• [What you should do]: What you should output is the data below, unchanged in every character.

[[ Data excerpt, beginning ]]

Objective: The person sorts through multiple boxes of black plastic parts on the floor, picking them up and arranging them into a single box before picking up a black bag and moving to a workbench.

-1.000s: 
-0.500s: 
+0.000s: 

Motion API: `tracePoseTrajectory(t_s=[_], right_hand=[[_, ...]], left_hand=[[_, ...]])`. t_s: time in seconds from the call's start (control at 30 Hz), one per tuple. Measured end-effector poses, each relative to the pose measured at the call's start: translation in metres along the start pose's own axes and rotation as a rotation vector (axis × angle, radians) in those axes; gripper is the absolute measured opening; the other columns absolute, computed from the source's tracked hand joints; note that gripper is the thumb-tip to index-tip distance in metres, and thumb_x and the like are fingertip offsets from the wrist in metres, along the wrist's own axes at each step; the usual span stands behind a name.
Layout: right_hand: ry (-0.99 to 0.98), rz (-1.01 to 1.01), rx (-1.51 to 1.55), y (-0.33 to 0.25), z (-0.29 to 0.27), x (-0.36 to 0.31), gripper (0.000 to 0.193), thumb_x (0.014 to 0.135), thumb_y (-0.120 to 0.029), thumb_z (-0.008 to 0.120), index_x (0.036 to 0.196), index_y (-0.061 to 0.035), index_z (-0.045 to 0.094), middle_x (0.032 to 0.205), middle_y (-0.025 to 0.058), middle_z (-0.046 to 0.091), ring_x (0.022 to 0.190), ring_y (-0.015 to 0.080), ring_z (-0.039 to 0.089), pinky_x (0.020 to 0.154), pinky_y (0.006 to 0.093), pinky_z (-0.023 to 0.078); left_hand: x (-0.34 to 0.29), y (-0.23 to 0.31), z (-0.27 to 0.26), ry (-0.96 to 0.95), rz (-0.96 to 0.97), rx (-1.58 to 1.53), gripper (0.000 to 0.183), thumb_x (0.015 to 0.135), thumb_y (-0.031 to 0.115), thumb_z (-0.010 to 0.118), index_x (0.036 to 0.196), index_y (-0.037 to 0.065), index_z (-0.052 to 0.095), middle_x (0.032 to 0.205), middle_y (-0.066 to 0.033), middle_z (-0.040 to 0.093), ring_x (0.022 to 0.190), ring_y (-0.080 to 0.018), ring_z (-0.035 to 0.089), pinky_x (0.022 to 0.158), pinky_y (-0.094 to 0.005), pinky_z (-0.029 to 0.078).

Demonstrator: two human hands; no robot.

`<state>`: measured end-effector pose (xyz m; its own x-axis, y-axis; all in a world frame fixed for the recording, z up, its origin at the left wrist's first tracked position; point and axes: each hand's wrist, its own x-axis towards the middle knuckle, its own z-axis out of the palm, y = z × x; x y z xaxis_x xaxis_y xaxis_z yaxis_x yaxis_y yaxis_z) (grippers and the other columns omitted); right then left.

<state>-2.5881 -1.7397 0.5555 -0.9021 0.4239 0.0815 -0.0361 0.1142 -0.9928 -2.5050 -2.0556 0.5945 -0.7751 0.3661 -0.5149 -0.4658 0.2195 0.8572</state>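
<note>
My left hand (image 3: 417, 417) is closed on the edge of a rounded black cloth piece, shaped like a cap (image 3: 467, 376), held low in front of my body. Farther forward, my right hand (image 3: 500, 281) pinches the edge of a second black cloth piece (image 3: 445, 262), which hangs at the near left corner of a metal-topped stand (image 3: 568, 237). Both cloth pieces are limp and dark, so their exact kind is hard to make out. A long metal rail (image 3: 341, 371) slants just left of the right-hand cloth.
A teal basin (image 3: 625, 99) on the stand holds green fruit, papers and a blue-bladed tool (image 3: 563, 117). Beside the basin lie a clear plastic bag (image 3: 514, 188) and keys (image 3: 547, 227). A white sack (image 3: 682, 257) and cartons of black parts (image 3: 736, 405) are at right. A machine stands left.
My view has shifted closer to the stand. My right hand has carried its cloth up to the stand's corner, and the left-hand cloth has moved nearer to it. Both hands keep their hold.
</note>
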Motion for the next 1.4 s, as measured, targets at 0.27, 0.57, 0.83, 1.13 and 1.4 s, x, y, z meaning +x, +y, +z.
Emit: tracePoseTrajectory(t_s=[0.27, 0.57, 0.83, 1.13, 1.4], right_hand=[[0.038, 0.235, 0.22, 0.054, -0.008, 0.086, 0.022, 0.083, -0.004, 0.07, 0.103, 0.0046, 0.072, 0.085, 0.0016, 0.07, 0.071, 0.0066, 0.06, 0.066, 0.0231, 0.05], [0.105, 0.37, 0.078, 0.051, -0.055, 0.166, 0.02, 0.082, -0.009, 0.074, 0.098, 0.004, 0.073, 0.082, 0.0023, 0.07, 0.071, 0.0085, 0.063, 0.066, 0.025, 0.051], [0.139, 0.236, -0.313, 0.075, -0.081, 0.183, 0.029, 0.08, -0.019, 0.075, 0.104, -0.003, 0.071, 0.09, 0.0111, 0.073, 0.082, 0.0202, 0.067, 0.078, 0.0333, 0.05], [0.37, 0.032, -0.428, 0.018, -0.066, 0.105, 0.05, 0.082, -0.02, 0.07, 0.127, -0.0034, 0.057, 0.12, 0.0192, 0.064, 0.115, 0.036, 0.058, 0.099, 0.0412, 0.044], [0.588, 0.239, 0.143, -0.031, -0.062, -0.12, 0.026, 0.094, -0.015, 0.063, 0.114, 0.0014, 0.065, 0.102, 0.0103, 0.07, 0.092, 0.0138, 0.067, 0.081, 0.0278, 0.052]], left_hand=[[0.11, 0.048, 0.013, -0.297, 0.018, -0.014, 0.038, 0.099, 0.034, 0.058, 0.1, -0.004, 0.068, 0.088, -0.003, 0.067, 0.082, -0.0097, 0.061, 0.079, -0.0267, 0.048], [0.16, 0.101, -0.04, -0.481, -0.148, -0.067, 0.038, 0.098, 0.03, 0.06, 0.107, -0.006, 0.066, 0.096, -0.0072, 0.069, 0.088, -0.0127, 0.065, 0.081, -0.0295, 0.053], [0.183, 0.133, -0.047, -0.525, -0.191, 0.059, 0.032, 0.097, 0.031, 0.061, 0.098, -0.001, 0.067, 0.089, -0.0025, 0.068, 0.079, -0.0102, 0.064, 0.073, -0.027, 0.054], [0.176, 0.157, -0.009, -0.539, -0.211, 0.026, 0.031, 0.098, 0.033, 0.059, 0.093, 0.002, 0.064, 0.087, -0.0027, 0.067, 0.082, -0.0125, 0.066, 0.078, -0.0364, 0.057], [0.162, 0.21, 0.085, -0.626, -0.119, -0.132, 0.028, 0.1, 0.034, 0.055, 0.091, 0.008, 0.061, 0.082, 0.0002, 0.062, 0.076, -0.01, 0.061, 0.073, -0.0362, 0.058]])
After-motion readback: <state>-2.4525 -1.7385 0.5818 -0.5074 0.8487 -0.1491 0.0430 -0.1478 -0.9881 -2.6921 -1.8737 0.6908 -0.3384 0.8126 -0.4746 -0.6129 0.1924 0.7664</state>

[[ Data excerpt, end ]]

• [Expected answer]:
Objective: The person sorts through multiple boxes of black plastic parts on the floor, picking them up and arranging them into a single box before picking up a black bag and moving to a workbench.

-1.000s: 
-0.500s: 
+0.000s: 

Motion API: `tracePoseTrajectory(t_s=[_], right_hand=[[_, ...]], left_hand=[[_, ...]])`. t_s: time in seconds from the call's start (control at 30 Hz), one per tuple. Measured end-effector poses, each relative to the pose measured at the call's start: translation in metres along the start pose's own axes and rotation as a rotation vector (axis × angle, radians) in those axes; gripper is the absolute measured opening; the other columns absolute, computed from the source's tracked hand joints; note that gripper is the thumb-tip to index-tip distance in metres, and thumb_x and the like are fingertip offsets from the wrist in metres, along the wrist's own axes at each step; the usual span stands behind a name.
Layout: right_hand: ry (-0.99 to 0.98), rz (-1.01 to 1.01), rx (-1.51 to 1.55), y (-0.33 to 0.25), z (-0.29 to 0.27), x (-0.36 to 0.31), gripper (0.000 to 0.193), thumb_x (0.014 to 0.135), thumb_y (-0.120 to 0.029), thumb_z (-0.008 to 0.120), index_x (0.036 to 0.196), index_y (-0.061 to 0.035), index_z (-0.045 to 0.094), middle_x (0.032 to 0.205), middle_y (-0.025 to 0.058), middle_z (-0.046 to 0.091), ring_x (0.022 to 0.190), ring_y (-0.015 to 0.080), ring_z (-0.039 to 0.089), pinky_x (0.020 to 0.154), pinky_y (0.006 to 0.093), pinky_z (-0.023 to 0.078); left_hand: x (-0.34 to 0.29), y (-0.23 to 0.31), z (-0.27 to 0.26), ry (-0.96 to 0.95), rz (-0.96 to 0.97), rx (-1.58 to 1.53), gripper (0.000 to 0.183), thumb_x (0.015 to 0.135), thumb_y (-0.031 to 0.115), thumb_z (-0.010 to 0.118), index_x (0.036 to 0.196), index_y (-0.037 to 0.065), index_z (-0.052 to 0.095), middle_x (0.032 to 0.205), middle_y (-0.066 to 0.033), middle_z (-0.040 to 0.093), ring_x (0.022 to 0.190), ring_y (-0.080 to 0.018), ring_z (-0.035 to 0.089), pinky_x (0.022 to 0.158), pinky_y (-0.094 to 0.005), pinky_z (-0.029 to 0.078).

Demonstrator: two human hands; no robot.

`<state>`: measured end-effector pose (xyz m; its own x-axis, y-axis; all in a world frame fixed for the recording, z up, its origin at the left wrist's first tracked position; point and axes: each hand's wrist, its own x-axis towards the middle knuckle, its own z-axis out of the palm, y = z × x; x y z xaxis_x xaxis_y xaxis_z yaxis_x yaxis_y yaxis_z) (grippers and the other columns omitted); right then left.

<state>-2.5881 -1.7397 0.5555 -0.9021 0.4239 0.0815 -0.0361 0.1142 -0.9928 -2.5050 -2.0556 0.5945 -0.7751 0.3661 -0.5149 -0.4658 0.2195 0.8572</state>
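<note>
My left hand (image 3: 417, 417) is closed on the edge of a rounded black cloth piece, shaped like a cap (image 3: 467, 376), held low in front of my body. Farther forward, my right hand (image 3: 500, 281) pinches the edge of a second black cloth piece (image 3: 445, 262), which hangs at the near left corner of a metal-topped stand (image 3: 568, 237). Both cloth pieces are limp and dark, so their exact kind is hard to make out. A long metal rail (image 3: 341, 371) slants just left of the right-hand cloth.
A teal basin (image 3: 625, 99) on the stand holds green fruit, papers and a blue-bladed tool (image 3: 563, 117). Beside the basin lie a clear plastic bag (image 3: 514, 188) and keys (image 3: 547, 227). A white sack (image 3: 682, 257) and cartons of black parts (image 3: 736, 405) are at right. A machine stands left.
My view has shifted closer to the stand. My right hand has carried its cloth up to the stand's corner, and the left-hand cloth has moved nearer to it. Both hands keep their hold.
</note>
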Motion for the next 1.4 s, as measured, targets at 0.27, 0.57, 0.83, 1.13 and 1.4 s, x, y, z meaning +x, +y, +z.
Emit: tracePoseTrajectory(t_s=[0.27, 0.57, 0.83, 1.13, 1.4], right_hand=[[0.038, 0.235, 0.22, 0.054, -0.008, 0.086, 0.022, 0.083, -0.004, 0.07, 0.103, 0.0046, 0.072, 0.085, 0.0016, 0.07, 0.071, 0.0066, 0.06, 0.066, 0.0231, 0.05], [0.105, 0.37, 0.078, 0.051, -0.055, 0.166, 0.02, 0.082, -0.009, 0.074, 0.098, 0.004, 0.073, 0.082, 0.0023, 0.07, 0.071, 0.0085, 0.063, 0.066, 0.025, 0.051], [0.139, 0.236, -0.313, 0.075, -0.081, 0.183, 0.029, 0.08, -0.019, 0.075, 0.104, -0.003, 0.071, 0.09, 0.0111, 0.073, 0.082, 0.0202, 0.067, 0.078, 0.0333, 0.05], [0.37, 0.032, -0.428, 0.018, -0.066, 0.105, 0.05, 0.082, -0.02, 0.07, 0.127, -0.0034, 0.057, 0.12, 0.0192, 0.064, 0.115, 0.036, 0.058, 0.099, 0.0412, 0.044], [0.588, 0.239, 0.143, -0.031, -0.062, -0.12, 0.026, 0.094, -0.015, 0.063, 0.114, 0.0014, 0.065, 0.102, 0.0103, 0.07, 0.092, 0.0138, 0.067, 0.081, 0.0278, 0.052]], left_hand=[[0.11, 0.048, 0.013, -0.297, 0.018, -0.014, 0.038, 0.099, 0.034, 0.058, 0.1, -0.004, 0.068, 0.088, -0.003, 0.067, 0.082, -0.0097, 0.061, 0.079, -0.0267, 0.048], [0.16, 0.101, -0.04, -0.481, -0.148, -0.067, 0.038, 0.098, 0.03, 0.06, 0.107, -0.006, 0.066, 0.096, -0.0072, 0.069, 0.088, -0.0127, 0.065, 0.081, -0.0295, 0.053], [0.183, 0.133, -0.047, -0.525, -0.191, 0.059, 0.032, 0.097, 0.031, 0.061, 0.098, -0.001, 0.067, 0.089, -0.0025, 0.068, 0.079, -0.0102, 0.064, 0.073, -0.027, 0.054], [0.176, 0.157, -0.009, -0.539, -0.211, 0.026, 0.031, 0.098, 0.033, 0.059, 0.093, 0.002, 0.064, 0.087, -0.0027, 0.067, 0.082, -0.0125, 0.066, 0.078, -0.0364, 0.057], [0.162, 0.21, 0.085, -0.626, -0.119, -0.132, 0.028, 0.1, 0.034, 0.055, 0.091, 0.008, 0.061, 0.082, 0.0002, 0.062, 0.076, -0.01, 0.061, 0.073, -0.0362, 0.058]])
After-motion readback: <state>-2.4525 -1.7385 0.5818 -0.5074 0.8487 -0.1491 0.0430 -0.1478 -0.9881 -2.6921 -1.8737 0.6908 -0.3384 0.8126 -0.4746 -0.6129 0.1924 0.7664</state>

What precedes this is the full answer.